The committee's alarm was not hypothetical. It was triggered by something specific: a record-shattering £12 million in cryptocurrency-linked donations that had flowed into a single political party over the course of a year, from a billionaire investor based thousands of miles away in Thailand [2].
The Harborne Question
At the center of the controversy is Christopher Harborne, a Thailand-based British businessman and major investor in Tether, the world's largest stablecoin. Over the course of 2025, Harborne donated approximately £12 million to Nigel Farage's Reform UK — including a single £9 million contribution in the third quarter that was the largest donation to a British political party by a living donor [3]. For that quarter, Reform UK raised more money than the Conservative Party.
But the size of the donations is only part of the concern. More troubling to regulators and rival parties is the opacity surrounding them. Reform UK has not shared any cryptocurrency wallet addresses with the Electoral Commission [4]. Without those addresses, the Commission cannot conduct independent verification of where the funds originated. It is, in the Commission's own admission, "entirely reliant on what Reform chooses to declare" about the donations [4].
The donations were processed through Radom Pay, a payment provider registered in Poland — a jurisdiction that requires no minimum capital, insurance, or ownership verification for such entities [4]. Investigators at Byline Times noted that the same Polish registry had previously housed a Cambodian crime syndicate sanctioned for $4 billion in money laundering, including processing North Korean cyber-heist proceeds [4]. There is no suggestion that Harborne's donations are connected to illicit activity, but the regulatory infrastructure through which they flowed offers virtually no way to verify that independently.
Harborne has declared in legal filings that he holds a 12% stake in Bitfinex, the cryptocurrency exchange that shares a parent company with Tether [3]. Two-thirds of Reform UK's funding in 2025 came from Harborne alone. Both the Liberal Democrats and the Labour Party have separately written to the Electoral Commission requesting a formal investigation [5].
The Regulatory Vacuum
The UK's electoral finance laws were not designed for the age of cryptocurrency. Under current rules, crypto assets are classified as property rather than currency, meaning donations received in cryptocurrency must be treated as non-monetary donations [6]. The same permissibility rules apply — donors must be UK-registered voters or otherwise eligible entities — but the mechanisms for verification are woefully inadequate.

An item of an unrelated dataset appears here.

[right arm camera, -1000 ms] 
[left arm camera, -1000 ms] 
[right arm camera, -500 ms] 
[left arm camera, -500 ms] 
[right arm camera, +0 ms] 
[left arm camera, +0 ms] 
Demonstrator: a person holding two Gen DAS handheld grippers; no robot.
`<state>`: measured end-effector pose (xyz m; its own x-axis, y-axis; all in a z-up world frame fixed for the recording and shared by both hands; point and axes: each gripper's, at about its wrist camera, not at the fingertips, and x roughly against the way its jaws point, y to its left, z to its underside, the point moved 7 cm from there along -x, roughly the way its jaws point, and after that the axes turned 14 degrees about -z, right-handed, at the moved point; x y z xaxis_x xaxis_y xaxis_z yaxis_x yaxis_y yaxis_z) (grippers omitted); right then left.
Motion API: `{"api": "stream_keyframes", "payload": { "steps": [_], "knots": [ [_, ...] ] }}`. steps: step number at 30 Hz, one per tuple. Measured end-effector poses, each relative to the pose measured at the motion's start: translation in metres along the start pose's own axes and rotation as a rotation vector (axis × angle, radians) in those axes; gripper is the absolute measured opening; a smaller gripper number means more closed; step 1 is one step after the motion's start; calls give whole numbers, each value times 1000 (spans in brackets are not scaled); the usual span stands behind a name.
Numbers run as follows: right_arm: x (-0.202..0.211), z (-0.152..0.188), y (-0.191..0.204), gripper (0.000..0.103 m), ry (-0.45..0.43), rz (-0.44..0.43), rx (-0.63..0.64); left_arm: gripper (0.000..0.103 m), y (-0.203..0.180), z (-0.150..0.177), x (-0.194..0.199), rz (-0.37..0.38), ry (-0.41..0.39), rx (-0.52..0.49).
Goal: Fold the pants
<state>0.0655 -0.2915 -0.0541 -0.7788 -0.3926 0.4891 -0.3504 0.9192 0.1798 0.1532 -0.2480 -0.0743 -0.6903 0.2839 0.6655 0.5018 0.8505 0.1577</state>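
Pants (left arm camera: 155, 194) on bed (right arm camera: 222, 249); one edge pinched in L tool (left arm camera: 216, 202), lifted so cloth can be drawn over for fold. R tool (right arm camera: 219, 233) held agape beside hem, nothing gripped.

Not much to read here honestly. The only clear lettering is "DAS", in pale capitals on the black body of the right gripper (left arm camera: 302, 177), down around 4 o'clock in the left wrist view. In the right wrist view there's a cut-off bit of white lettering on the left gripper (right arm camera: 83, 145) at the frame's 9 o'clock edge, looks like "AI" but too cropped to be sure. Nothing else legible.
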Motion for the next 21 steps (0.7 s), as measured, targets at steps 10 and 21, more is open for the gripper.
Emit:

The Electoral Commission has acknowledged as much. It has called on the government to grant it "tough new powers" to regulate cryptocurrency donations, warning that the existing legal framework must be "strengthened to prevent impermissible foreign funds entering the UK system" [6]. The Commission has also admitted it "cannot obtain information from crypto providers that are based overseas" [4] — a critical gap when donations are routed through foreign platforms.
A further vulnerability lies in reporting thresholds. Donations under £500 are not required to be reported, creating a potential avenue for donation-splitting across multiple cryptocurrency wallets — a technique that would be virtually undetectable under current oversight [4].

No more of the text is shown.